What to do:
Within the entries below, find the portion that opens with the line containing "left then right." and closes with the line containing "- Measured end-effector". Retype that portion exactly and only.

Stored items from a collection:
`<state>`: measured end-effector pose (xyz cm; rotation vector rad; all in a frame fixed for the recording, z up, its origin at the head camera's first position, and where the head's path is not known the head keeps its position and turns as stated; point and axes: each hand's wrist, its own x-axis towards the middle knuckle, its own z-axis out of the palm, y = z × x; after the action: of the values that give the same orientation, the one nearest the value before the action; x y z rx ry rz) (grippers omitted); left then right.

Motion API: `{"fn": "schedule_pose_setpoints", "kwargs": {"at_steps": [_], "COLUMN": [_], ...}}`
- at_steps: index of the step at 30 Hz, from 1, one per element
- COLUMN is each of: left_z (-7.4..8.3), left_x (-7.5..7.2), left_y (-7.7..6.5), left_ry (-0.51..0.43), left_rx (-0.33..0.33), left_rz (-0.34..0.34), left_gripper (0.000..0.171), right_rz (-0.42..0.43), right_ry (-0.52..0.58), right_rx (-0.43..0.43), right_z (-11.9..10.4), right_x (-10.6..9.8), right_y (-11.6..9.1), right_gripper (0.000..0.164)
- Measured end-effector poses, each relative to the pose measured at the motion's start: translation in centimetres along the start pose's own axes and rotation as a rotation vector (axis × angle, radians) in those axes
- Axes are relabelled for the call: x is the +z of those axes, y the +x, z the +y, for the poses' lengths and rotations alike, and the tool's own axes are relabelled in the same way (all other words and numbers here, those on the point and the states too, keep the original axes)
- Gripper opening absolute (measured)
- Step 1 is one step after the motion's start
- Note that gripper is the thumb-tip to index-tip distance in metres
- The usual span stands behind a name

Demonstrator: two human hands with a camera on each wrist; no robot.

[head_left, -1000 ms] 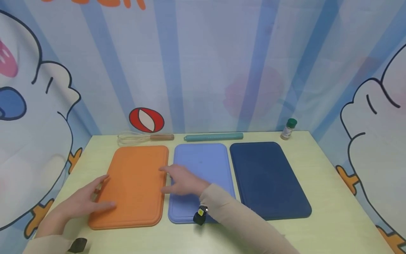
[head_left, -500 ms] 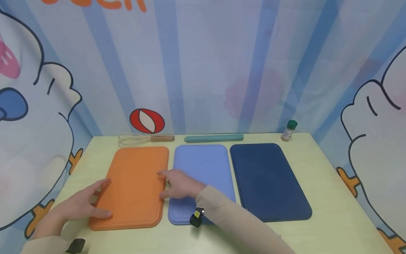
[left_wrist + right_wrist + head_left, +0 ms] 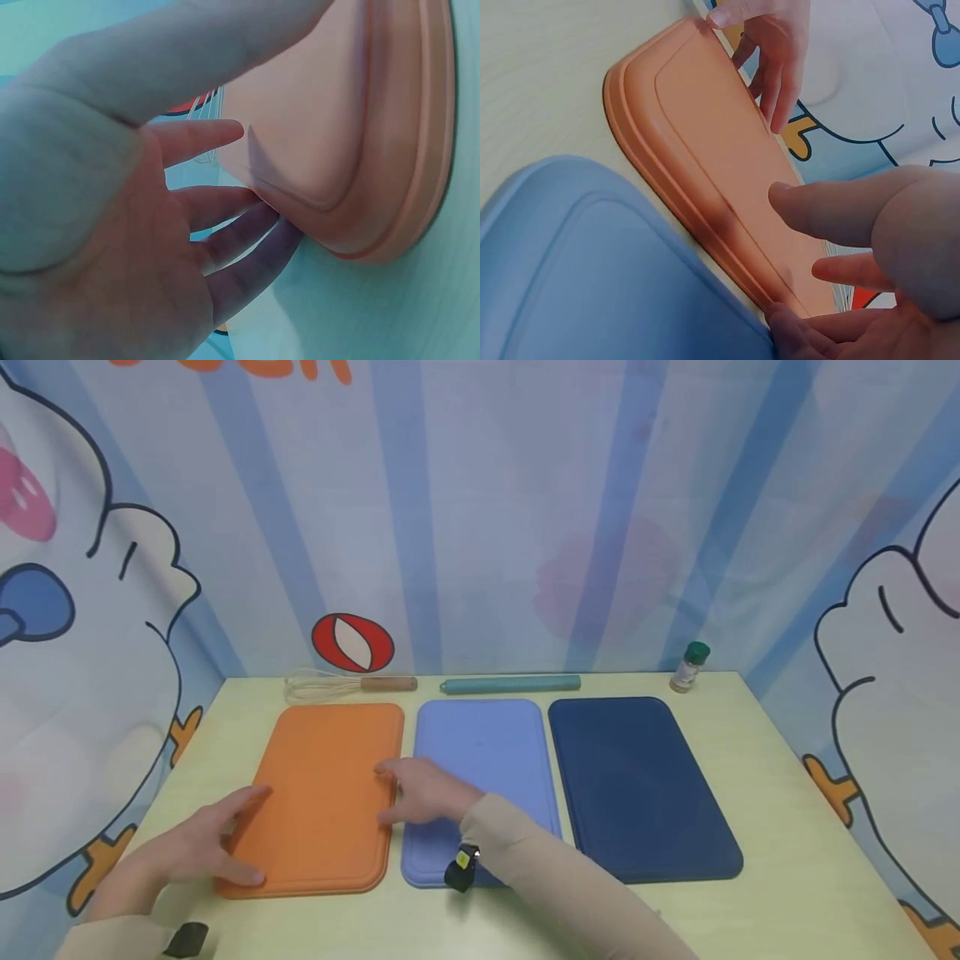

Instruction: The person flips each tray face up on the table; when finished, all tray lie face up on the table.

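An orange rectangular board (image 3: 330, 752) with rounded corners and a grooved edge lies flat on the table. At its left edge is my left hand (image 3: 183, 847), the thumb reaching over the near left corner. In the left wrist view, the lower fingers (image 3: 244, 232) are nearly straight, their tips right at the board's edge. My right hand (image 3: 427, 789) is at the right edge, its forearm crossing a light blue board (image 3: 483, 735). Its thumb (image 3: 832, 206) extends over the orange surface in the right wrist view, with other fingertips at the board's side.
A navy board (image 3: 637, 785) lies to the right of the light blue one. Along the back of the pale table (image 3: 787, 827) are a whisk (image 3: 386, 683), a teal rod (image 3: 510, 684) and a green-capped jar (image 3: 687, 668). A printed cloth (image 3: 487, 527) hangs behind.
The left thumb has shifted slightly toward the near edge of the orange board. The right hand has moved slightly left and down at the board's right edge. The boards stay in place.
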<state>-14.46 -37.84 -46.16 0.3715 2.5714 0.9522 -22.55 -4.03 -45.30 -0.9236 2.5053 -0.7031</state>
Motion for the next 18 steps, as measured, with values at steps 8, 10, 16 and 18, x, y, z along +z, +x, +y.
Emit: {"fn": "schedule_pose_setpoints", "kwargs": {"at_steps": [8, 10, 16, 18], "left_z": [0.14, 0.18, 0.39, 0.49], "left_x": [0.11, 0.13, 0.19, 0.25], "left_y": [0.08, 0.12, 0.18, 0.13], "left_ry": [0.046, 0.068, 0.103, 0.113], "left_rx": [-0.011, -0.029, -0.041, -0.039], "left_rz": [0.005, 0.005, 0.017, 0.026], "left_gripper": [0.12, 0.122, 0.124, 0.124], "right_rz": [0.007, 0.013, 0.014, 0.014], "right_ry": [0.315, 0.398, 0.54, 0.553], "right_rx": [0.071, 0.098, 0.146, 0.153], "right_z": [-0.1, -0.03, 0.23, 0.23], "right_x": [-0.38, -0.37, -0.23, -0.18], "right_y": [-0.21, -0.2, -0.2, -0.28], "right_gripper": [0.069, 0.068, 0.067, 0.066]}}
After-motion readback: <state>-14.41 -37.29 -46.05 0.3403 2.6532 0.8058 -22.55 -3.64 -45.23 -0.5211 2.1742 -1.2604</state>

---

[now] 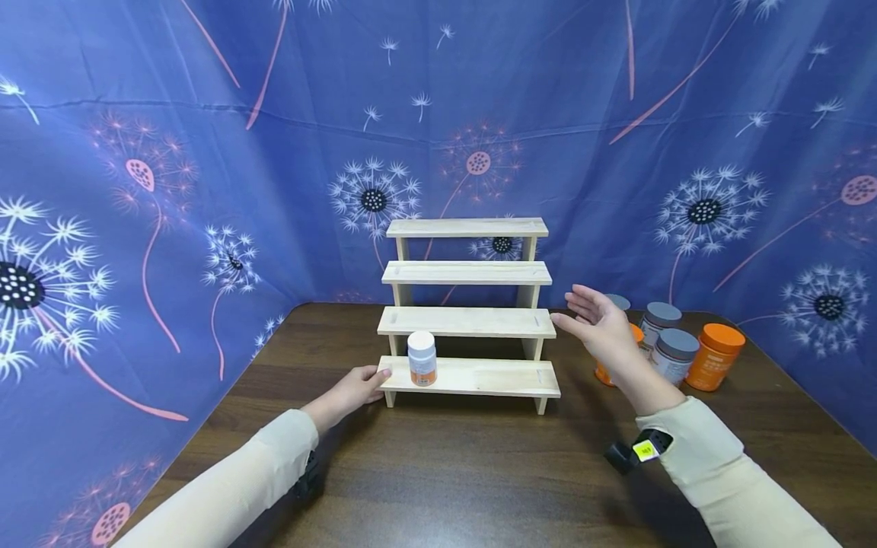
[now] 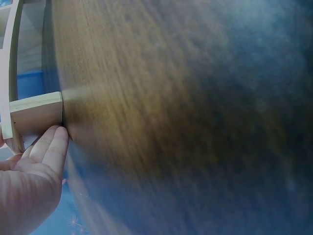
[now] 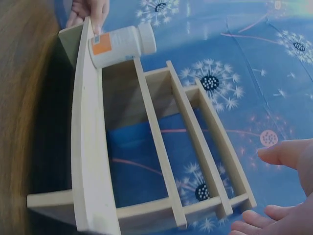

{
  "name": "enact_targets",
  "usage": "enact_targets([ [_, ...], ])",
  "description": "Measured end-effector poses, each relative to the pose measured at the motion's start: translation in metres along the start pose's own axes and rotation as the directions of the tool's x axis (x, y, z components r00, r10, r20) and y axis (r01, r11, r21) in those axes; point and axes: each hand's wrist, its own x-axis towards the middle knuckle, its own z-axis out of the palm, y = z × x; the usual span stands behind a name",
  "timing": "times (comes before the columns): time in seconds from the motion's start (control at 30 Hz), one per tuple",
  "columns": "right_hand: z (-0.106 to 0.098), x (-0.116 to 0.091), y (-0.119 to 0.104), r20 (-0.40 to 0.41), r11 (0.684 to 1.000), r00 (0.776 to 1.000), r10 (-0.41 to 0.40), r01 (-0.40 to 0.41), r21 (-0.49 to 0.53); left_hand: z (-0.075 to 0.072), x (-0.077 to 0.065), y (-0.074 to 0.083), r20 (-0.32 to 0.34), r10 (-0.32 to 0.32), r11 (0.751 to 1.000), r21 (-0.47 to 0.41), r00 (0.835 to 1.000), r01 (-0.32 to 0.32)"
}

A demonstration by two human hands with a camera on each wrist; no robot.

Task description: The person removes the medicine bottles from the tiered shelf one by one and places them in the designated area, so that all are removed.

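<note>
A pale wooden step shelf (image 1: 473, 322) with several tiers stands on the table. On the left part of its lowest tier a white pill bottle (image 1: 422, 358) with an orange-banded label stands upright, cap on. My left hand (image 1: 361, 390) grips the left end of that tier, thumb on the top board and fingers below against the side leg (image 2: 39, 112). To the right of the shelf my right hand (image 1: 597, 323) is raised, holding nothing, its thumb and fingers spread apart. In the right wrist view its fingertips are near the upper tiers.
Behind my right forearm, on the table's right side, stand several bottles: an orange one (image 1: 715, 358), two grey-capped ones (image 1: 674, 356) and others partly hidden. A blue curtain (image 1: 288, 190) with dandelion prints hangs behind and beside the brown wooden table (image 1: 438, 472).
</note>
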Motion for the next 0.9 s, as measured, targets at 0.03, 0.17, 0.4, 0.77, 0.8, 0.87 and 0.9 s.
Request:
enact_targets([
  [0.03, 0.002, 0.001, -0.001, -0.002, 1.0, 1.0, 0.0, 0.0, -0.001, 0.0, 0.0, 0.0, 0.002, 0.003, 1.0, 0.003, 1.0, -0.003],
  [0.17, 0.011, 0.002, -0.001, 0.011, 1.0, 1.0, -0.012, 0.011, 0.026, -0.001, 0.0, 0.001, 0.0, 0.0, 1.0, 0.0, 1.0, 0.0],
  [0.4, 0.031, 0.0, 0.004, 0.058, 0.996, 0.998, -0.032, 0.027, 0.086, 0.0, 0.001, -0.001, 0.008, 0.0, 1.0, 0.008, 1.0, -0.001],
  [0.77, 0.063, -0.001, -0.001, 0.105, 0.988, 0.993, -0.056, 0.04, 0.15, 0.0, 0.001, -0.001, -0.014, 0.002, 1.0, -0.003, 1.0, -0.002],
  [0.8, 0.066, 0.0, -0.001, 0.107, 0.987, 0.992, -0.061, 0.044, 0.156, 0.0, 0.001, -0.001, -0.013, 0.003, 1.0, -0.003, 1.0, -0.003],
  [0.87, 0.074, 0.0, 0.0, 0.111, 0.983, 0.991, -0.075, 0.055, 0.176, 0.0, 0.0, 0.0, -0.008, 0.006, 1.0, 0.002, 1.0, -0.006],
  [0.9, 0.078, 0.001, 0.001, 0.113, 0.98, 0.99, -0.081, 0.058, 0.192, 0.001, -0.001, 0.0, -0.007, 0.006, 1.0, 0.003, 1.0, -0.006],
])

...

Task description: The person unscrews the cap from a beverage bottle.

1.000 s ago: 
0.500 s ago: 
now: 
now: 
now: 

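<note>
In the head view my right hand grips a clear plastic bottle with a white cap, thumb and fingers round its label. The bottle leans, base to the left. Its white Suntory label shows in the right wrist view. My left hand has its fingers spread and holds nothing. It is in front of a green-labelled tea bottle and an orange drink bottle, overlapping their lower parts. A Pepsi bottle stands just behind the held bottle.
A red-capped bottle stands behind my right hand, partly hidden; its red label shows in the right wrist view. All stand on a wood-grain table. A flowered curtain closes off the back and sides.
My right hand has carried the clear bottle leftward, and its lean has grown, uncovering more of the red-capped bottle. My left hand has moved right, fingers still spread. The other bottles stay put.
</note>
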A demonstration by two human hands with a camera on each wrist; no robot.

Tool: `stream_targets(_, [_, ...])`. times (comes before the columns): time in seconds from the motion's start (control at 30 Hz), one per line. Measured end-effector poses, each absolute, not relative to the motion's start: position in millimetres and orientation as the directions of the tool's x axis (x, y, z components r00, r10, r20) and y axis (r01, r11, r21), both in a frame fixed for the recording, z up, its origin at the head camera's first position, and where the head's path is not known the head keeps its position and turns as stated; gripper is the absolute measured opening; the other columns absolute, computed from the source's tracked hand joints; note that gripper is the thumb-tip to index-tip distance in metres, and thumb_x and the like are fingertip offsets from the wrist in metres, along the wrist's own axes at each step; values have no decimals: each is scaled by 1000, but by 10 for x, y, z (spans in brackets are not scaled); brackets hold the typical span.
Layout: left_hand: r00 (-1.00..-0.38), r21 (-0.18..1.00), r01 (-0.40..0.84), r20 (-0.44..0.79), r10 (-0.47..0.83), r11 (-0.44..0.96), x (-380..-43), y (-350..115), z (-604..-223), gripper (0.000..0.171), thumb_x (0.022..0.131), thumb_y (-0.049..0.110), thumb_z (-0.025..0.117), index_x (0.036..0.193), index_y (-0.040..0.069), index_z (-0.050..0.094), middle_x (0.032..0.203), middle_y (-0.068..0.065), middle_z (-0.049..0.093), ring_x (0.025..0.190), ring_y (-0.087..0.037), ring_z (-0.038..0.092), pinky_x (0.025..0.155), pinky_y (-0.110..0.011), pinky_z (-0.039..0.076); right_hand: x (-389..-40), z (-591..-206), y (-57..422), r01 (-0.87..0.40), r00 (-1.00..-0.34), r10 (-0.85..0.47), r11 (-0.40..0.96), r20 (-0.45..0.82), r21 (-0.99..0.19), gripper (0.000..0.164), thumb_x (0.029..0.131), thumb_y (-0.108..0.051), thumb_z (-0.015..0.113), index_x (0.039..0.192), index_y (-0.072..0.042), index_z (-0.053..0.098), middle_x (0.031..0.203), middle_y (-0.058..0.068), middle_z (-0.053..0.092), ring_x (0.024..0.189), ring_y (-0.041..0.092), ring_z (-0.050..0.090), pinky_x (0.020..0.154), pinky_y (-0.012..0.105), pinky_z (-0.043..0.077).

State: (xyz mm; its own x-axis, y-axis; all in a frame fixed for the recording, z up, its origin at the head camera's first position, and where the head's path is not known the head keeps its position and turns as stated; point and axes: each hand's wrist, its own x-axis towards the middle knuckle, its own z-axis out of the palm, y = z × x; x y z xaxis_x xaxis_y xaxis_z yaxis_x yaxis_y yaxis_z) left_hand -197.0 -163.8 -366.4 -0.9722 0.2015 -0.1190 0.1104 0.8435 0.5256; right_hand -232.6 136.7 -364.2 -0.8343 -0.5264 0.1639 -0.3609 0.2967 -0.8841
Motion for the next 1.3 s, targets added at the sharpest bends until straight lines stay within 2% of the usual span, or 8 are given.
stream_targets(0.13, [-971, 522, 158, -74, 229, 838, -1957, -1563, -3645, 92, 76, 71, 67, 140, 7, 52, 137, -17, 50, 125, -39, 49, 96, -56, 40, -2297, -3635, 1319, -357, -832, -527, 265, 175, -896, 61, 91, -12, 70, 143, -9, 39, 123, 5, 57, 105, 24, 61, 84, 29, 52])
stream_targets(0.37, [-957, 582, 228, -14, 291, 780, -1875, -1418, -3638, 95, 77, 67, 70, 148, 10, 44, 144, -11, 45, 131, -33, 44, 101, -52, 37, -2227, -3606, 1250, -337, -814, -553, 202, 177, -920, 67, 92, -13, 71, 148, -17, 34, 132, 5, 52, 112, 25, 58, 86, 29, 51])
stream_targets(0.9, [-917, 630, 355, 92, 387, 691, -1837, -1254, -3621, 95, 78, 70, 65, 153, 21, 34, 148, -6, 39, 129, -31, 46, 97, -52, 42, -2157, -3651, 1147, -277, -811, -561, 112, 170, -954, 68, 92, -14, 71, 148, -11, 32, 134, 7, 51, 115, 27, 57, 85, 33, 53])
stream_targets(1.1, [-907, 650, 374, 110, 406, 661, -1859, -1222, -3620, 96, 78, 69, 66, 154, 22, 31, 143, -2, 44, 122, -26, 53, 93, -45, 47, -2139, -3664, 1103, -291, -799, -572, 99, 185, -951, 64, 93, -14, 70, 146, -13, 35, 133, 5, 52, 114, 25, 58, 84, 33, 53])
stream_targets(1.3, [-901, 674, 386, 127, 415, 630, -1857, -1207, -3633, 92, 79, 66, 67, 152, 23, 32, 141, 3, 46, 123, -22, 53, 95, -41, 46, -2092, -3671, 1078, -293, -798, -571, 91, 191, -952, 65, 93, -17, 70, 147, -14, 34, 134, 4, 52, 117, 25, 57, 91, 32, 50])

Exercise answer:
`<state>`: measured end-effector pose (xyz cm; rotation vector rad; all in a frame fixed for the recording, z up, its origin at the head camera's first position, and where the head's path is not known the head keeps its position and turns as stated; point and axes: each hand's wrist, its own x-axis towards the middle knuckle, its own z-axis out of the palm, y = z × x; after the action: of the values that give the same orientation, the one nearest the value before the action; x y z rx ry rz) (grippers omitted); left then right.

Motion API: `{"fn": "schedule_pose_setpoints", "kwargs": {"at_steps": [_], "COLUMN": [_], ...}}`
- at_steps: index of the step at 30 Hz, from 1, one per element
- COLUMN is each of: left_z (-7.4..8.3), left_x (-7.5..7.2), left_y (-7.7..6.5), left_ry (-0.51..0.43), left_rx (-0.33..0.33), left_rz (-0.34..0.34), left_gripper (0.000..0.171), right_rz (-0.42..0.43), right_ry (-0.52..0.58), right_rx (-0.43..0.43), right_z (-11.9..10.4), right_x (-10.6..9.8), right_y (-11.6..9.1), right_gripper (0.000..0.164)
- Measured end-effector poses, each relative to the pose measured at the motion's start: translation in centimetres along the start pose's own axes and rotation as a rotation vector (axis × angle, radians) in those axes

That completes the answer.